Tuesday, November 07, 2006

Wikipedia and Wikibooks

Wikipedia! Great idea and an experimentation on the theoretical limits of Open Source technology and collaboration.

Open source gives would be scam artist (including large corporations) some accountability in terms of the quality of their products by actually allowing their users to see the guts. Much security software has come under criticism for their design when "hackers" reverse engineer the products to discover the entire system is built on obscurity of obvious methods for network penetration, without really reducing threat.

Open source products such as OpenOffice have been the works of brilliant people working together for free to produce something the same smart people need that they are tired of paying for. If you are anti-Microsoft, or even a little computer savoy, grab some flexibility with OpenOffice, a full office package available for more OS environments than I even knew existed.

So anyway, that is one great example... so what happened to wikipedia?

I love wikipedia for... what it could be. It often has very obscure information, particularly cultural references... but what about wiki for reference.
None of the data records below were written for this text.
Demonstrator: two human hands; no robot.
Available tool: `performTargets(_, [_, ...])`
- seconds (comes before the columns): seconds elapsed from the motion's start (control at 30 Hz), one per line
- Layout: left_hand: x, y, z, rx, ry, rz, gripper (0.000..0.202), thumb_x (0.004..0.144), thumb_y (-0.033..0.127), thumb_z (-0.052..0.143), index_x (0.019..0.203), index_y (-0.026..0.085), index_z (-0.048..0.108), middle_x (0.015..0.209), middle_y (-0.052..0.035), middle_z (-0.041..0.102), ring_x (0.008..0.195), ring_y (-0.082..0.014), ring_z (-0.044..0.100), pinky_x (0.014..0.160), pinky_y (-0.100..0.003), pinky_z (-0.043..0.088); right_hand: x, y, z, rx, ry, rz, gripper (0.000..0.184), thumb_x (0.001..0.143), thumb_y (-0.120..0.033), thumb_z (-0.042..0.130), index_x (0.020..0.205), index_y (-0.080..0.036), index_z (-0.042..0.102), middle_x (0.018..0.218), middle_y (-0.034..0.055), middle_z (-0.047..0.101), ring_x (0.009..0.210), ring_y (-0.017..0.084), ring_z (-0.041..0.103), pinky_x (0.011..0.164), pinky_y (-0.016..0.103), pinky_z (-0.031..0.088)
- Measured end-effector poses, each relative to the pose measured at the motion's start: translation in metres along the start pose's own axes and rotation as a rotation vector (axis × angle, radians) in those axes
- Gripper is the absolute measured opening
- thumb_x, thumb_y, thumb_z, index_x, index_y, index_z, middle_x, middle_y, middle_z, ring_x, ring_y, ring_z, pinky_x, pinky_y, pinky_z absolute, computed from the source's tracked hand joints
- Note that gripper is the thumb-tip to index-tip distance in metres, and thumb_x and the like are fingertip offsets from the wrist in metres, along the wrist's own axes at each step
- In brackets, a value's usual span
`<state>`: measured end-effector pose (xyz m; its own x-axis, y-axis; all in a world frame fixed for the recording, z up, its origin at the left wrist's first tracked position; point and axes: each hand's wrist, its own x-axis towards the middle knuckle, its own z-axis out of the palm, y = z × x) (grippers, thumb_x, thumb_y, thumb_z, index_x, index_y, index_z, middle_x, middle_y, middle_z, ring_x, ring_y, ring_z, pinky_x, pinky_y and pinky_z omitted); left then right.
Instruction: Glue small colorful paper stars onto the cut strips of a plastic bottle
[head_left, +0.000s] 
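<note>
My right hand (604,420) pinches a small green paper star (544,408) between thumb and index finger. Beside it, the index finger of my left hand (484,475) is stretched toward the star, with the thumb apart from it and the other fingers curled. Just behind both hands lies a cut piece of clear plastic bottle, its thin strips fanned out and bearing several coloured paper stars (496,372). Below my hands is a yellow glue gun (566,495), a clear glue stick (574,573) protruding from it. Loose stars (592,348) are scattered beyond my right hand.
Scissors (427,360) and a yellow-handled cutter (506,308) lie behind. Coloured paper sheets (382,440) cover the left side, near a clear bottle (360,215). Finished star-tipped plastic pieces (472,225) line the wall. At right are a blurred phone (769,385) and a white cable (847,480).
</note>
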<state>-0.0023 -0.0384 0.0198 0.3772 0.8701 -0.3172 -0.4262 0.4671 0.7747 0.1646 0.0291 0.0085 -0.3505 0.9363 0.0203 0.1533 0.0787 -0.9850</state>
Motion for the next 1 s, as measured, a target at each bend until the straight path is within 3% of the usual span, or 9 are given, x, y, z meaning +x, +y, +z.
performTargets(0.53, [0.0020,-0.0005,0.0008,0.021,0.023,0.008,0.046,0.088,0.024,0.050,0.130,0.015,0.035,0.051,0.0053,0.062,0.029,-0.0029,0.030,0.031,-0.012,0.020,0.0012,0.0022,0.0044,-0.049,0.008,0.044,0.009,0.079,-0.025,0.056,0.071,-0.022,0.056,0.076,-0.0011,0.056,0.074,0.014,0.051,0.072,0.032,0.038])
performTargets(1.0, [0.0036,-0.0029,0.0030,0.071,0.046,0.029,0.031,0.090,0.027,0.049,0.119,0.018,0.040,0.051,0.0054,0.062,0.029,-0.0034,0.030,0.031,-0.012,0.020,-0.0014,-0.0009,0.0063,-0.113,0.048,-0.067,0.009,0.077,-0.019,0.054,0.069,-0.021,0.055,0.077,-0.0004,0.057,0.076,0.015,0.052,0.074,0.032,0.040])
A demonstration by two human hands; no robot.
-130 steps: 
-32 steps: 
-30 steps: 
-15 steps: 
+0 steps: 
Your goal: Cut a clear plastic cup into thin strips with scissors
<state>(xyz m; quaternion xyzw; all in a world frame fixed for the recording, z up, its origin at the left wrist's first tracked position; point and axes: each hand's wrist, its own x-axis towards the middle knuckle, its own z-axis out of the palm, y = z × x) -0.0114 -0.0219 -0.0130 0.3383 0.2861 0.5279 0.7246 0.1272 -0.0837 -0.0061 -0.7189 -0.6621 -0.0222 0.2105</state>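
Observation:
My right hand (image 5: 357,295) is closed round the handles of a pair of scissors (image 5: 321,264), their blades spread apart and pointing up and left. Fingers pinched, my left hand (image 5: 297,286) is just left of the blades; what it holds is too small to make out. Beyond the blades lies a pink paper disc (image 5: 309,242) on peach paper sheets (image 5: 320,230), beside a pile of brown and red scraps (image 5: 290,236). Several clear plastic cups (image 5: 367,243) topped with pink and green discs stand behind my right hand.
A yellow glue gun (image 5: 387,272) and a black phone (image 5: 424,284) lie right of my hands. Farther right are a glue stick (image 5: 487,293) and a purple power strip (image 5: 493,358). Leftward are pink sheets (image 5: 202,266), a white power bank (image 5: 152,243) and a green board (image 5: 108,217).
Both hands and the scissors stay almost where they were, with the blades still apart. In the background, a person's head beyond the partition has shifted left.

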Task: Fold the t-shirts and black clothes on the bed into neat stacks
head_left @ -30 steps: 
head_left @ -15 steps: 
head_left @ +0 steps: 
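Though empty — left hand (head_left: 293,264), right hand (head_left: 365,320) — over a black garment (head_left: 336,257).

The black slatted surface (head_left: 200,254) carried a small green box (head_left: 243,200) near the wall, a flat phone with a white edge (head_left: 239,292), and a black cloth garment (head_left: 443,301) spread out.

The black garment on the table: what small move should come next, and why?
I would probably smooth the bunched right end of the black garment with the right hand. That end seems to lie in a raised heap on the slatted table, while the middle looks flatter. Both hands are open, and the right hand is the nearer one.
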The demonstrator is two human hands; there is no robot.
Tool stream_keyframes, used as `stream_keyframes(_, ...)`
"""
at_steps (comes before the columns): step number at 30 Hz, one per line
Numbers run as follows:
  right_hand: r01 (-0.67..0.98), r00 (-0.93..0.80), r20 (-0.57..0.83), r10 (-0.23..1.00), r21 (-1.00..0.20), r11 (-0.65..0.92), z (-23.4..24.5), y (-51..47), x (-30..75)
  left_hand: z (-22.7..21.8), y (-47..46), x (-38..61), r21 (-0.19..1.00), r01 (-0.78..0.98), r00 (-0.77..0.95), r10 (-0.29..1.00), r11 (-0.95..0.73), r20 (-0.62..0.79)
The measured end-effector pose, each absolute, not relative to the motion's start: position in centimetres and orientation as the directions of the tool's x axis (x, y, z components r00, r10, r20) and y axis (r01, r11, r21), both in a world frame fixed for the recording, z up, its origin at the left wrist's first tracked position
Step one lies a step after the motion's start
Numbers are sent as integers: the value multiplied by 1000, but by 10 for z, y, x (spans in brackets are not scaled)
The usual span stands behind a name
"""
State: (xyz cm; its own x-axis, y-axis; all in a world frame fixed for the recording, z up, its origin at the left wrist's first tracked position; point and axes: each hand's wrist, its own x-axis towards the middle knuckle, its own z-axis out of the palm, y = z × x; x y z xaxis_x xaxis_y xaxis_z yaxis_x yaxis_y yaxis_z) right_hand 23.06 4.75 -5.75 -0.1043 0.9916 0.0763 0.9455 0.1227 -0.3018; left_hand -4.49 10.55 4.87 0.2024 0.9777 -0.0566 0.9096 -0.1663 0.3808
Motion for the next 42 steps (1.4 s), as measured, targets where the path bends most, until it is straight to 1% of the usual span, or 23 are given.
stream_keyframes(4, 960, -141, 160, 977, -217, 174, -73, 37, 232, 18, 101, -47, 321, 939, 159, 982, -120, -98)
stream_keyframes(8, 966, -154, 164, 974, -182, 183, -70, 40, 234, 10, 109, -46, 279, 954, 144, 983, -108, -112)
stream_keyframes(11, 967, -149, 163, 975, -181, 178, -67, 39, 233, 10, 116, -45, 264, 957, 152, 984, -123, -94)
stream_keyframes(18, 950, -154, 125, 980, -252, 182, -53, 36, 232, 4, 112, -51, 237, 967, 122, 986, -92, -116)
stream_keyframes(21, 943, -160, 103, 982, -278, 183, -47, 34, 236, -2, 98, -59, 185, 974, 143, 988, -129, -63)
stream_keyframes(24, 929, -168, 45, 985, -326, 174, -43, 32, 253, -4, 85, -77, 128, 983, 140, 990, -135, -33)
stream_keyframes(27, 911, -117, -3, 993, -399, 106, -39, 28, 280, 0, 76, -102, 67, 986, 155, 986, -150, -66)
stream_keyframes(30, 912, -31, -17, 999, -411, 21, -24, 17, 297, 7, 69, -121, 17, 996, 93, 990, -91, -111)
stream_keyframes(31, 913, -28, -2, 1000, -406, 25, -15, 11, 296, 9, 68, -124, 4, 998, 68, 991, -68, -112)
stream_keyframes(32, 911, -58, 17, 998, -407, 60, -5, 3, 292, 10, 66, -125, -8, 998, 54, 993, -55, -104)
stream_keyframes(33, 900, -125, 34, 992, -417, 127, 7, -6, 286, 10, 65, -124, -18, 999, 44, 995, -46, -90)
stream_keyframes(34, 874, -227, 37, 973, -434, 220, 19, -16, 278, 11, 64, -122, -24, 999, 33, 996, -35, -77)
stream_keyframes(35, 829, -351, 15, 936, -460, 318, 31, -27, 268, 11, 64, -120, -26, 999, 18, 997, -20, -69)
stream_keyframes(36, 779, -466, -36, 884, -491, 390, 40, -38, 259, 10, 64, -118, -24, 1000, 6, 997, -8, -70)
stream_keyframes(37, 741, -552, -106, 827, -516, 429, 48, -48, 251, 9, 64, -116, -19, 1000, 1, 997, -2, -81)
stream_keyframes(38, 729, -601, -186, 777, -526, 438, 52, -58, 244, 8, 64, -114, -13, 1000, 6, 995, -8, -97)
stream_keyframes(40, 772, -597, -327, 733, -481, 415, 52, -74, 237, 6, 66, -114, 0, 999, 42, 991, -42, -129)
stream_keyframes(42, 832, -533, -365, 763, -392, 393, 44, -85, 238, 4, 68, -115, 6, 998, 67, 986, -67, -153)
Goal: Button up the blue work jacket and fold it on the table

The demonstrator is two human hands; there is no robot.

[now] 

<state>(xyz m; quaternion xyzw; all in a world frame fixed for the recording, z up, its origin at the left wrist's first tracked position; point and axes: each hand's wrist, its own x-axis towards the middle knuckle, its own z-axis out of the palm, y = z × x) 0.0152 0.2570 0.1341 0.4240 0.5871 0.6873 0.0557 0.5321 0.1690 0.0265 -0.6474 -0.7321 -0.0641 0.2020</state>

Too much what I hear from teachers is it just isn't reliable when the information needs to be reliable.

Wiki definitely has places where it is... lacking. But unfortunately there are many places where the information is absolutely wrong, even on very elaborate and beautiful pages with lots of reference. My first encounter with this was in looking up some info on astronomy. LOTS of information and all kinds of numbers describing planets, moons, and all kinds of technical specs on size, movement, rotation, and temperature or what not. But as I was looking thought the data, some of it seemed odd. I had some problems locating other data to support or deny what was being presented, so made some quick calculations and discovered that in many places numbers and units were horribly disarranged.

So now I stick for wikipedia for vocabulary, pop culture, and inspiration. If I want to look something up, I will often start with wiki, then follow some of the links to references, or find names and investigate them elsewhere.

So the problem today, wikibooks.org. The link above is to a textbook entitled "High School Physics". The first thing I noticed was that with a page introducing potential and kinetic energy that for every instance of there/their/they're, there was only "their", and never used appropriately. I started editing the article immediately after seeing the first mistake and continued to read the article from "edit this page". It went from bad examples that poorly demonstrated concepts to equations that were absolutely wrong "showing" how easy physics is. These weren't just "Ideal" "Newtonian" physics equations that don't account for high speed particular situations... the stuff was just wrong if not taken HORRIBLY out of context.

Anyway, my thought was that this page, if not this book, needs to be deleted. I would fear any student that reads it and goes "I get it now". Unlikely, but I wonder what compelled someone to write such an article in the first place. Oh well.

So... Is open source better it is automatically discrimination by limiting it to the complex language of geeks, as well as being so fragmented that Darwinism causes bad packages and updates and features to be lost over time, while a place like wiki is more susceptible to being messed with by anybody. Open Source projects are managed and seek a particular objective. Users have direct control over quality control by being the designers... but wiki has nothing of the sort. Bad articles happen when people start by posting a small amount of bad data. Are people discouraged from deleting or replacing pages that suck, or might it be encouraging to replace such pages with something better.

I would be curious what others think.

2 comments:

Anonymous said...

If some one decides that they want to write an "educational" piece, they had damned well make sure that thier infomation is credible an, more importantly, understandable and useful. Peolpe so often want to "help show others the `RIGHT way" to do something and think about something, that they don't stop long enough in thier overzealous "mission" to make simple corrections.

So, in the end, yes- delete the damn thing.

Anonymous said...

Weird. I'm glad you're a conscientious user, if I even spelled that right. I've used Wikki for informative searches before, and this info makes me ponder how credible my edification really was. Oh, well.